**Your goal:** Everything in the data below is left aside except the lines from the one containing "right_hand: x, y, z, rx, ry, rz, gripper" through the one containing "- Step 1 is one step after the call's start"; repeat those exactly.

**Provided records:**

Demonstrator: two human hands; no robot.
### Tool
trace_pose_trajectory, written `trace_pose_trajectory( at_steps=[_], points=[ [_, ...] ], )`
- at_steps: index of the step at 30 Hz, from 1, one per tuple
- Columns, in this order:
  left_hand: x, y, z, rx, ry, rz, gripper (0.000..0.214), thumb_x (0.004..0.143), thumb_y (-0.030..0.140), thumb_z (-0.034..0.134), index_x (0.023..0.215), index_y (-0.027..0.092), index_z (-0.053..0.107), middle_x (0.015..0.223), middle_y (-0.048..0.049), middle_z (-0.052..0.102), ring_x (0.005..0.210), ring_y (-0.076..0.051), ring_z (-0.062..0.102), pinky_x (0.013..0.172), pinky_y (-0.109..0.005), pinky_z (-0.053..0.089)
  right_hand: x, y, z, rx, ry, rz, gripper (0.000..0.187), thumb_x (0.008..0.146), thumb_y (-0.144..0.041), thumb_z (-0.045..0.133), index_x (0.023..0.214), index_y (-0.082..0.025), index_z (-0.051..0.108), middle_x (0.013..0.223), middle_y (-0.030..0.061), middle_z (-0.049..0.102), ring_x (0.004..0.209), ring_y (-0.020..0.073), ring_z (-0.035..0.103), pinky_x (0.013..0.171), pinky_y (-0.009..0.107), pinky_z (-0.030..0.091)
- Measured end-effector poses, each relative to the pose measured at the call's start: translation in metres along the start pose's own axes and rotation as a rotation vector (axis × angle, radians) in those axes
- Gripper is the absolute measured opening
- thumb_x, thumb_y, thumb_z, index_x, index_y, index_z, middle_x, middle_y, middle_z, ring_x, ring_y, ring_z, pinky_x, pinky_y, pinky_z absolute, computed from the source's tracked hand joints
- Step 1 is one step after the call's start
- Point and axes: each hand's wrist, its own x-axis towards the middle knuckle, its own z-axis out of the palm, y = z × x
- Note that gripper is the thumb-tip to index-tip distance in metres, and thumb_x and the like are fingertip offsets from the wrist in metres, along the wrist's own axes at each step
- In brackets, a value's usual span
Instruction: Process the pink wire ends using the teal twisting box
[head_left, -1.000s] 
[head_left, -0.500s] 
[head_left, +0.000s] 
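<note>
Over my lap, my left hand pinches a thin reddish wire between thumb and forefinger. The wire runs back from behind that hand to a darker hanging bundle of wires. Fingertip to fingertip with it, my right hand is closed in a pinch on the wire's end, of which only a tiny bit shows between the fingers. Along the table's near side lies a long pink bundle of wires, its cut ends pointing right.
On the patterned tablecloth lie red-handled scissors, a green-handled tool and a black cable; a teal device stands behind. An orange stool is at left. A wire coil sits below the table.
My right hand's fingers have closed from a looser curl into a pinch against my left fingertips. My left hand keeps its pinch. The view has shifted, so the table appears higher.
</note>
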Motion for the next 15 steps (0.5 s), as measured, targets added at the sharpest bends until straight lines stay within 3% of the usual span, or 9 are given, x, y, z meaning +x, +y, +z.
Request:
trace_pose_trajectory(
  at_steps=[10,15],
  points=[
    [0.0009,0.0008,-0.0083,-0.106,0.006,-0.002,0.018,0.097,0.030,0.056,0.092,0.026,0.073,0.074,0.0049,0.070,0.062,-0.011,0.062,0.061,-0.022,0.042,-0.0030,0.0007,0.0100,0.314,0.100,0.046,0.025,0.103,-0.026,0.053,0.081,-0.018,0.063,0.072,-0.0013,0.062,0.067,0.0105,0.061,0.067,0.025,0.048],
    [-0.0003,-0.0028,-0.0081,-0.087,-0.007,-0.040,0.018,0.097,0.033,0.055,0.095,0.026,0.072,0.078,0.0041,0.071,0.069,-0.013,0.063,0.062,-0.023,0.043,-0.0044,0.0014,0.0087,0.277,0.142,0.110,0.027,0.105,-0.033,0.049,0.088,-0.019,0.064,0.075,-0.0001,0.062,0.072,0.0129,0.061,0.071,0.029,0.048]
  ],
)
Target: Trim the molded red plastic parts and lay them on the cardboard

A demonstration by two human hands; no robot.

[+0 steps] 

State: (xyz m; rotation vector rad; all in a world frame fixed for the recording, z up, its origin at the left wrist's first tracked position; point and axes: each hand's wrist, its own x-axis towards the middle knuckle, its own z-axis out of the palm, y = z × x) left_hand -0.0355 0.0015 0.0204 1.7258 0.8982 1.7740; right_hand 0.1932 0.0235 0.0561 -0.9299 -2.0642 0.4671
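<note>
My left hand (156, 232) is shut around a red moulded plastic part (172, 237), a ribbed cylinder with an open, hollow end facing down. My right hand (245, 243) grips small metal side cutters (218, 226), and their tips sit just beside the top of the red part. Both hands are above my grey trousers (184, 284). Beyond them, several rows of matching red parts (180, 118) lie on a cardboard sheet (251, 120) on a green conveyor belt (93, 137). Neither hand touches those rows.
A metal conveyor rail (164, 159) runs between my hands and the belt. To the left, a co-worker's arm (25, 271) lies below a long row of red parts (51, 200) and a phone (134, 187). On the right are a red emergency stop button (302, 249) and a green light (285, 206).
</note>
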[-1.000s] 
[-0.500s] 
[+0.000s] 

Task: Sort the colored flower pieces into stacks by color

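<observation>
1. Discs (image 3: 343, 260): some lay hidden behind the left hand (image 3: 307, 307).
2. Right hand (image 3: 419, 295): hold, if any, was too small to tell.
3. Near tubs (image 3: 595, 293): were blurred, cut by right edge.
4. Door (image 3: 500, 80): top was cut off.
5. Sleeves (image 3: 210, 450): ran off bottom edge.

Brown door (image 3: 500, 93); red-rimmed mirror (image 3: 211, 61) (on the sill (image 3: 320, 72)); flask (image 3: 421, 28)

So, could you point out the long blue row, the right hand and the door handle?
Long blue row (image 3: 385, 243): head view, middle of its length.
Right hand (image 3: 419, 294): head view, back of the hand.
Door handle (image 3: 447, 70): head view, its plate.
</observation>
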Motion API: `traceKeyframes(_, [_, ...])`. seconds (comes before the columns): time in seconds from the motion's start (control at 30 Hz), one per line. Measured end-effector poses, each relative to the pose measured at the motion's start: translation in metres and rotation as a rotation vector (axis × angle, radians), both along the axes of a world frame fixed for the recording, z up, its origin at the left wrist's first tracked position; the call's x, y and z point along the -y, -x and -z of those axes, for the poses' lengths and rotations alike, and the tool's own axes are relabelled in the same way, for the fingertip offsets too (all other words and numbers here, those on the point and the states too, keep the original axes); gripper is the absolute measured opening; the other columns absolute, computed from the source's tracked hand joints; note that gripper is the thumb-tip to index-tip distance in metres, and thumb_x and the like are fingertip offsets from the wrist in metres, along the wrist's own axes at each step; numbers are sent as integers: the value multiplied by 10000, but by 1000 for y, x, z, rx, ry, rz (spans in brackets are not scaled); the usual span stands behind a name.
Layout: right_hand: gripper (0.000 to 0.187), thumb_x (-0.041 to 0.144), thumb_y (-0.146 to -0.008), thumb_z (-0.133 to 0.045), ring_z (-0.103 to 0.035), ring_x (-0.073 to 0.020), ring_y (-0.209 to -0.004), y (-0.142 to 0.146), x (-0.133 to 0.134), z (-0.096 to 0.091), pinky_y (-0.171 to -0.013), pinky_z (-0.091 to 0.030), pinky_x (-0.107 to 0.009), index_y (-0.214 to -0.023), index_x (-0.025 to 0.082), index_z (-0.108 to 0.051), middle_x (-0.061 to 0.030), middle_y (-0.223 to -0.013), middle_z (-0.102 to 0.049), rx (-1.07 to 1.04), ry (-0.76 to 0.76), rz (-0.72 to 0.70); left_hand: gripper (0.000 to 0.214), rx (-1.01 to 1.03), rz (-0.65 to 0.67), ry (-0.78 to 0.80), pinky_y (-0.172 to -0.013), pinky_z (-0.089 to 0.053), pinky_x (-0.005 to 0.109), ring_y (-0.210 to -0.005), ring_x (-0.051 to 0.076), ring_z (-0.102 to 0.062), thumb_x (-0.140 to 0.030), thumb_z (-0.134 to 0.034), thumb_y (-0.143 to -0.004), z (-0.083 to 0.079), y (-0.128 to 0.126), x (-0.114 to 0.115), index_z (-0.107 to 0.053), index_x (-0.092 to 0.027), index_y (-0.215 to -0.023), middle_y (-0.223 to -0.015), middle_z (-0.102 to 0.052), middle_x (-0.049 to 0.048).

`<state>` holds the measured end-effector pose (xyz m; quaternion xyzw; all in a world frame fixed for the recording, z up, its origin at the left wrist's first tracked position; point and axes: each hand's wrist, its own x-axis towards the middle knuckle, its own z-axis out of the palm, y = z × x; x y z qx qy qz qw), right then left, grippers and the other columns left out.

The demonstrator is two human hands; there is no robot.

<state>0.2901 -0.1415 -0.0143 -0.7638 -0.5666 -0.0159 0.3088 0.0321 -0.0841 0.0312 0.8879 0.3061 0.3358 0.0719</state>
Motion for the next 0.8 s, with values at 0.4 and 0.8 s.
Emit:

**Final answer:**
  right_hand: x, y, z, rx, ry, rz, gripper (0.000..0.187), thumb_x (0.008..0.146), thumb_y (-0.144..0.041), thumb_z (-0.045..0.133), index_x (0.023..0.214), index_y (-0.082..0.025), index_z (-0.051..0.108), middle_x (0.013..0.223), middle_y (-0.030..0.061), middle_z (-0.049..0.102), ring_x (0.004..0.209), ring_y (-0.020..0.073), ring_z (-0.035..0.103), pinky_x (0.013..0.171), pinky_y (-0.009..0.107), pinky_z (-0.030..0.091)
- Measured end-effector poses, each relative to the pose measured at the call's start: translation in metres along the start pose's own axes and rotation as a rotation vector (axis × angle, radians) in those axes
- Gripper is the absolute measured opening
- thumb_x, thumb_y, thumb_z, index_x, index_y, index_z, middle_x, middle_y, middle_z, ring_x, ring_y, ring_z, pinky_x, pinky_y, pinky_z absolute, computed from the source's tracked hand joints
- Step 1 is one step after the call's start

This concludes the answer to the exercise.